WORK ORDER: Starting at the line below holding "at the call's" and stopping at the line holding "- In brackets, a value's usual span", print every line exactly, both ends included, and leave the rest out.

-------- DATA SECTION

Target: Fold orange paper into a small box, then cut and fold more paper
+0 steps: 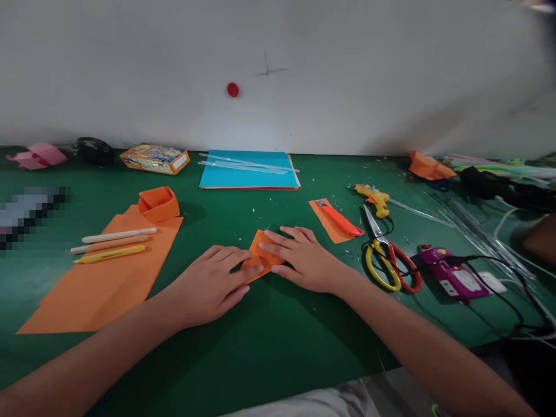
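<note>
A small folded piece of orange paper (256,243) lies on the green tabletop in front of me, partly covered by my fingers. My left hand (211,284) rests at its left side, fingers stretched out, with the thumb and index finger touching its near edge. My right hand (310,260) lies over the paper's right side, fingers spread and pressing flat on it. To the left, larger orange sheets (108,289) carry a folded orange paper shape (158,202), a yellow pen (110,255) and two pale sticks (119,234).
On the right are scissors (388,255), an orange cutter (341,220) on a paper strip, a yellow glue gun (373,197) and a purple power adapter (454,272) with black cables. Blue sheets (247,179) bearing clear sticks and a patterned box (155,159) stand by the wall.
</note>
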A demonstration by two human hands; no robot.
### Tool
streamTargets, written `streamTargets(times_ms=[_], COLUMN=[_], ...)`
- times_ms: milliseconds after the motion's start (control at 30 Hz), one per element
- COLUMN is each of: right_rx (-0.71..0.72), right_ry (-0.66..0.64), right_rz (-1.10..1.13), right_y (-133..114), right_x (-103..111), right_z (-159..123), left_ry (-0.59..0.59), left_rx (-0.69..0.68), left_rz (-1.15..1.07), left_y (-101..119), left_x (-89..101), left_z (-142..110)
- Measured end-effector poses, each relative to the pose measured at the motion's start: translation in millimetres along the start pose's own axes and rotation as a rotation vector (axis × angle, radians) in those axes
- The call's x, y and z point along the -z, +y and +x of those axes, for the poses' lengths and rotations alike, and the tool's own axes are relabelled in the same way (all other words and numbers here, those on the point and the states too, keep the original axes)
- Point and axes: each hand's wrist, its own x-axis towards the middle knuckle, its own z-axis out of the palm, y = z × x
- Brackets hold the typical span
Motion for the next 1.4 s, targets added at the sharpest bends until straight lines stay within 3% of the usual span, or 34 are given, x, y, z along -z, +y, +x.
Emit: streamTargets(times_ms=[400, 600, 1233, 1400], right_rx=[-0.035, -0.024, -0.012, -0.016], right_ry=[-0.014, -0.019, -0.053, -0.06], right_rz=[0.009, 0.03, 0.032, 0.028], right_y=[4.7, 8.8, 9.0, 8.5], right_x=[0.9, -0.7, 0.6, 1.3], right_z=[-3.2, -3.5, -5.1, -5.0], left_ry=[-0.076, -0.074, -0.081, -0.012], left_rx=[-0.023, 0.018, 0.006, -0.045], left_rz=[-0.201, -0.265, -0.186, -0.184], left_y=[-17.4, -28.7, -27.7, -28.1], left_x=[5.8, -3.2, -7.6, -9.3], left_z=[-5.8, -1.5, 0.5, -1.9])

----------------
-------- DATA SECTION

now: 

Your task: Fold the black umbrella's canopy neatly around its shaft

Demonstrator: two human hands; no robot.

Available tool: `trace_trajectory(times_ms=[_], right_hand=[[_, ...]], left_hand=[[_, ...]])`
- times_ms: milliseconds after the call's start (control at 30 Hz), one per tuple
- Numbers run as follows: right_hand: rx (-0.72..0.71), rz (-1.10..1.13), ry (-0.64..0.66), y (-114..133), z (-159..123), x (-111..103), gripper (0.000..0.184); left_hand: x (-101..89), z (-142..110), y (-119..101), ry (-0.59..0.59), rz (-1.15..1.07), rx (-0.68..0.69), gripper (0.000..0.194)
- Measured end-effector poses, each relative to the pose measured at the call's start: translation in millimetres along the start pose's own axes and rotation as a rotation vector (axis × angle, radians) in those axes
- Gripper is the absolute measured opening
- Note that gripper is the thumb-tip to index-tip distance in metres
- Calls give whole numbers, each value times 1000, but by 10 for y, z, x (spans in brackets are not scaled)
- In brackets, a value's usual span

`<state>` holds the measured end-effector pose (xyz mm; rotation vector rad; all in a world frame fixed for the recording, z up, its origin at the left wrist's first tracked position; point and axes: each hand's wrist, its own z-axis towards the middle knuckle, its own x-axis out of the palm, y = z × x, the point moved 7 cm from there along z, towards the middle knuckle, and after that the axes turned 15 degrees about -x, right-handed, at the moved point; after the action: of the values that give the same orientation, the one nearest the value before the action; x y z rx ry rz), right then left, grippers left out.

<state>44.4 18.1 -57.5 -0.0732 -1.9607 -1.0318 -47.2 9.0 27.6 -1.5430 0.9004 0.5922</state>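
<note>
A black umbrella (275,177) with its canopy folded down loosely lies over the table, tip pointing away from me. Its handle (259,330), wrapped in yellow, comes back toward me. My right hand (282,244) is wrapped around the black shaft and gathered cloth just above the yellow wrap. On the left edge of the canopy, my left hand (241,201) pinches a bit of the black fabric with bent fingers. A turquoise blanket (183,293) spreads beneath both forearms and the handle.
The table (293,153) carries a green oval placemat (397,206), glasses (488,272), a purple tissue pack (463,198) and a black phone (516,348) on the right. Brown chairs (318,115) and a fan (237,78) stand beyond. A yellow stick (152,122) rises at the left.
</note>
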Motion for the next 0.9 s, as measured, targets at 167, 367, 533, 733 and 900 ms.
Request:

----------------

RESPONSE TO THE TASK:
- Measured end-effector poses, each relative to the pose measured at the call's start: translation in millimetres along the start pose's own axes and rotation as a rotation vector (axis × angle, radians) in those axes
- Gripper is the absolute measured opening
- Note that gripper is the thumb-tip to index-tip distance in metres
- Calls give whole numbers, each value times 1000, but by 10 for y, z, x (spans in brackets are not scaled)
- In brackets, a value's usual span

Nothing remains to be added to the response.